The answer should consist of each line below that contains the word "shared".

------ MATERIAL PROVIDED

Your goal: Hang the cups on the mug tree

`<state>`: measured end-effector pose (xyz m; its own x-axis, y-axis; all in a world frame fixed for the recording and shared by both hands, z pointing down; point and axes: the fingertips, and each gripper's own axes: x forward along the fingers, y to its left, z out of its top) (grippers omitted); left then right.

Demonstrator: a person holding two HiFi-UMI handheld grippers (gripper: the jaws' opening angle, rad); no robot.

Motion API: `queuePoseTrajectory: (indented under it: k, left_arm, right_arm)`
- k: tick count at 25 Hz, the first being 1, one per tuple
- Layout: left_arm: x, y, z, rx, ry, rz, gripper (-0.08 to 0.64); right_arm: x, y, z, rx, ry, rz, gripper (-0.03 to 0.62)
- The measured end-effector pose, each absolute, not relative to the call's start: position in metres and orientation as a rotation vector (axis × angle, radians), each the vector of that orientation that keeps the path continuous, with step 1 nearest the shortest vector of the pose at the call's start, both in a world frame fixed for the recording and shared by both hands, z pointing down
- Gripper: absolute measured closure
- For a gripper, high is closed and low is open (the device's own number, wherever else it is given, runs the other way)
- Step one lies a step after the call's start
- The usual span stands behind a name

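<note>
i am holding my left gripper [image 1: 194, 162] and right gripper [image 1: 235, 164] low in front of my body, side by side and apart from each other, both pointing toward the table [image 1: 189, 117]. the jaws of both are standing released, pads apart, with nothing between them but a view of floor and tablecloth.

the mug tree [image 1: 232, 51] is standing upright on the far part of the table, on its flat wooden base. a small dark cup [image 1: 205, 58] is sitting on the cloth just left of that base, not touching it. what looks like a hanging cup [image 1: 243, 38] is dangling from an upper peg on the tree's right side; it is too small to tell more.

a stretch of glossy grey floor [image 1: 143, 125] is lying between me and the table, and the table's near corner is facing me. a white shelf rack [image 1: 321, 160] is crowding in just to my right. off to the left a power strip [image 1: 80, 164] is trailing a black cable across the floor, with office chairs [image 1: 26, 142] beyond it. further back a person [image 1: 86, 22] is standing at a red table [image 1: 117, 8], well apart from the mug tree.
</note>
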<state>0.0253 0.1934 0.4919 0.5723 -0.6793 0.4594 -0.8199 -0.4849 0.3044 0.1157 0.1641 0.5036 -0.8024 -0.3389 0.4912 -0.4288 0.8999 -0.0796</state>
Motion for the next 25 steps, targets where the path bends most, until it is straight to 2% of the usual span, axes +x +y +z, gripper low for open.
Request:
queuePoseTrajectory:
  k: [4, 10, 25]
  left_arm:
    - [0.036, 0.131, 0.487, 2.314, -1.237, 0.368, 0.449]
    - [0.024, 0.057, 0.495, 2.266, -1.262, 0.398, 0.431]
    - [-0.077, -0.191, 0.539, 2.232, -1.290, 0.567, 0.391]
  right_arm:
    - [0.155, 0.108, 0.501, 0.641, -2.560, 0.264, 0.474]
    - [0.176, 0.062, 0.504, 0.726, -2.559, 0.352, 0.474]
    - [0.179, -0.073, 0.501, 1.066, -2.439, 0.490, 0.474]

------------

> EXERCISE OUTPUT:
`<state>`: measured end-effector pose (xyz m; its own x-axis, y-axis; all in a world frame fixed for the recording and shared by both hands, z pointing down; point and axes: the fingertips, and each gripper's own axes: x forward along the fingers, y to its left, z out of its top) (grippers omitted); left then right.
- The measured end-effector pose, each absolute, not relative to the call's start: position in metres and orientation as a rotation vector (axis × angle, radians), each the vector of that orientation that keeps the path continuous, with step 1 nearest the shortest vector of the pose at the call's start, both in a world frame fixed for the recording and shared by both hands, z pointing down

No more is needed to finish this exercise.